#### Directions:
Show all lines from the material that carry the word "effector".

#### Supplied information:

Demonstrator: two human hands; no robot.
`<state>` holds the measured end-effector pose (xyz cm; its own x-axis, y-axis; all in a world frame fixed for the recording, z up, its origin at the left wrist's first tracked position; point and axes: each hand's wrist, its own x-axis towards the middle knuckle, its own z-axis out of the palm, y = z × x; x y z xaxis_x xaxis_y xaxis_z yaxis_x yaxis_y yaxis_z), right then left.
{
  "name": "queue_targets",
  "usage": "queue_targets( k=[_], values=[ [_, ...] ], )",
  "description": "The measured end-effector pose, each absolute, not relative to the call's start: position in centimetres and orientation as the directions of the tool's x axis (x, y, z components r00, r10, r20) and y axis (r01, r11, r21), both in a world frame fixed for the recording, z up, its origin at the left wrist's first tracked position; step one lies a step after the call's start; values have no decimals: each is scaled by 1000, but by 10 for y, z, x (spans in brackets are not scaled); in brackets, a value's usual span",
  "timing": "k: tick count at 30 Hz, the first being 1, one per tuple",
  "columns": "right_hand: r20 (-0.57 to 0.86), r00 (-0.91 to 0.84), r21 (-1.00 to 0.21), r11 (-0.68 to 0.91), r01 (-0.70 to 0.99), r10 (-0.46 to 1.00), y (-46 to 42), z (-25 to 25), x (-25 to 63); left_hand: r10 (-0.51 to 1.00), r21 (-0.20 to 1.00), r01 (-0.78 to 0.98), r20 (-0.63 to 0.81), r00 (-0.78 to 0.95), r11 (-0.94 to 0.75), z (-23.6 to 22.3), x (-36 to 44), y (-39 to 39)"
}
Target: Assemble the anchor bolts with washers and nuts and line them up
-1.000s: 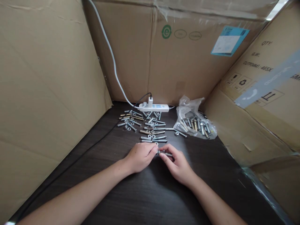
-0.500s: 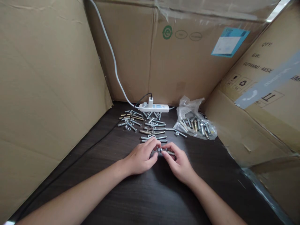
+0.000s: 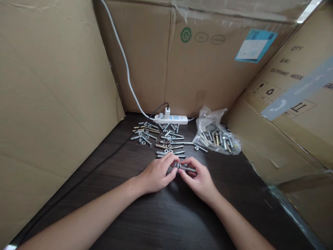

#### Answer to this task:
`<state>` holds the measured end-effector pose (xyz cm; its own x-axis, y-axis; all in a world frame fixed for the recording, z up, its origin at the left wrist's first tracked position; point and axes: each hand's wrist, its own x-axis towards the middle knuckle, its own z-axis out of the palm, y = z × x; x y z xaxis_x xaxis_y xaxis_z yaxis_x yaxis_y yaxis_z), right then left.
  "description": "The measured end-effector pose, each absolute, not relative to the call's start: position in centimetres and orientation as the directions of the tool's x axis (x, y, z components r00, r10, r20) and y axis (r01, r11, r21), both in a world frame fixed for the recording, z up, its origin at the left wrist's first tracked position; step one lies a step after the call's start; values have no decimals: each is scaled by 1000, but by 10 for y, z, x (spans in brackets are not scaled); in brackets, a value's usual span",

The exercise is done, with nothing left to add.